AMENDMENT TO SEVERANCE AND CONSULTING AGREEMENT
AMENDMENT dated as of June 28, 1999 to AGREEMENT dated as of May 21,
1999 between BIG CITY BAGELS, INC., a New York corporation with offices at 00
Xxxxxxxx Xxxx, Xxxxxxxxxx, Xxx Xxxx 00000 ("Company"), and XXXX XXXXXXX,
("Xxxxxxx").
WHEREAS, Company has entered into an Agreement and Plan of
Reorganization and Merger, dated as of May 21, 1999, among the Company, Big City
Acquisition Corp. I, and Big City Acquisition Corp. II, and Intelligent Computer
Solutions, Inc. ("ICS"), VillageNet, Inc. ("VillageNet") and the shareholders
set forth in Schedule 2.1 thereto, as amended to date ("Merger Agreement");
WHEREAS, Company and Xxxxxxx have entered into an Amended and Restated
Employment Agreement, dated August 21, 1998, which provided for Weinreb's
employment with Company through December 31, 1999 (the "Employment Agreement");
WHEREAS, Company and Xxxxxxx have entered into an Agreement dated as of
May 21, 1999 ("Severance and Consulting Agreement") providing for the
termination of the Employment Agreement as provided therein simultaneously with
the closing ("Closing") of the transactions contemplated by the Merger Agreement
and providing for the provision of consulting services to company by Xxxxxxx
after the closing;
WHEREAS, on June 21, 1999, the Board of Directors of Company awarded to
Xxxxxxx, pursuant to Section 10 of Company's 1998 Performance Equity Plan, a
grant of 125,000 shares of Common Stock of Company subject to and conditional
upon the execution and delivery of this Amendment and the Closing; and
WHEREAS, Company and Xxxxxxx hereby mutually desire to amend the
Severance and Consulting Agreement as provided therein.
IT IS AGREED:
1. Elimination of Cash Severance.
Clauses (i) and (vi) of Section 1(c) of the Severance and
Consulting Agreement, providing for a certain cash payment and for delivery of a
Promissory Note at the Closing, are hereby deleted.
2. Stock Grant Award.
On the date of Closing, the Company shall issue and deliver to
Xxxxxxx a certificate registered in the name of Xxxxxx Xxxxxx & Xxxxxxxxx
Capital Corp. ("PHD") (see Section 3 below) representing 125,000 fully paid and
non-assessable shares of Common Stock of Company ("Xxxxxxx Shares"), such Common
Stock to have no restrictions on transferability other than restrictions under
applicable securities laws and the following contractual restrictions:
Until 11 1/2 months (50 weeks) from the Closing, except for
transfers by will or by the laws of descent and distribution in
the event of death of Xxxxxxx, without the consent of the
Company, the Xxxxxxx Shares may only be transferred in accordance
with the following schedule:
(i) 40,000 of the Xxxxxxx Shares will be immediately
transferable, subject to the further limitations below.
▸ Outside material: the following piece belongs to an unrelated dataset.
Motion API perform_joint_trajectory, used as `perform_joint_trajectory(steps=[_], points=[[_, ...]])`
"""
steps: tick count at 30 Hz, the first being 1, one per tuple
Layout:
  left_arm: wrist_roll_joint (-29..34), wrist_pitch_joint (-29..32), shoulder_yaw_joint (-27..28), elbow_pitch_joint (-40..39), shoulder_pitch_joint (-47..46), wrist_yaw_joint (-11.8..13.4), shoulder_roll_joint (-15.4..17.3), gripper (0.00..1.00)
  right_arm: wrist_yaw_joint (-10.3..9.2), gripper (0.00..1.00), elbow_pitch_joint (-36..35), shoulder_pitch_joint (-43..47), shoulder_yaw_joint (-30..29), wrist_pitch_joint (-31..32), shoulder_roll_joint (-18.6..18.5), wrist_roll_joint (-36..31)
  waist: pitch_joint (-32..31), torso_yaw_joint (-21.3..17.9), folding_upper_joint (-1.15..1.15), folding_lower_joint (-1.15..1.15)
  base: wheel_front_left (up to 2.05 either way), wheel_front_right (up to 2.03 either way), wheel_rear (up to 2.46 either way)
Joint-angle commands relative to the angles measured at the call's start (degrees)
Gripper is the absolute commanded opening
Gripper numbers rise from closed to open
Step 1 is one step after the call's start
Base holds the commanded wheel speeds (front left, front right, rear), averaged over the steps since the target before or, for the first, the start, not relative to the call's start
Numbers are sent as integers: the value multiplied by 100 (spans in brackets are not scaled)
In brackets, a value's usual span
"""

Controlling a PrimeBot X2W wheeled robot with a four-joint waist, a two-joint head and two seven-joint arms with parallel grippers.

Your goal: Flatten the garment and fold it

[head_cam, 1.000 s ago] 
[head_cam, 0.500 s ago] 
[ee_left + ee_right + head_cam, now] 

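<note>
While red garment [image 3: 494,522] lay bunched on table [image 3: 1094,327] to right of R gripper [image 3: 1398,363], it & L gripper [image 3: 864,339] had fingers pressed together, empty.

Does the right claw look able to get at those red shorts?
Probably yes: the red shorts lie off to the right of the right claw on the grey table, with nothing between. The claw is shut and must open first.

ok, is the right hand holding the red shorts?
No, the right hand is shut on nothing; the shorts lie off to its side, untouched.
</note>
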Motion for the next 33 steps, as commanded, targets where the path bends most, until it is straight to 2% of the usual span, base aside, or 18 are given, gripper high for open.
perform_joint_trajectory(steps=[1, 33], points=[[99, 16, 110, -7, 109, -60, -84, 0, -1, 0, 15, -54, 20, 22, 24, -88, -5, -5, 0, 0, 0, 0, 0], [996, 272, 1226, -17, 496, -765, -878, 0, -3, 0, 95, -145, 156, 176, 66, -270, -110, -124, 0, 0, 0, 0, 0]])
(ii) 42,500 of the Xxxxxxx Shares will not be transferable
until the earlier of:
(a) three months after Weinreb's consultancy under the
Severance and Consulting Agreement with the Company
has been terminated; or
(b) six months from the date of Closing, in either
case, subject to the further limitations below.
(iii) 42,500 of the Xxxxxxx Shares will not be transferable
until three months after the shares set forth in clause (ii)
above have become transferable, but in any event not earlier
than eight months after the date of Closing and subject to
the further limitations below.
(iv) The transfers permitted by clauses (i), (ii) and (iii)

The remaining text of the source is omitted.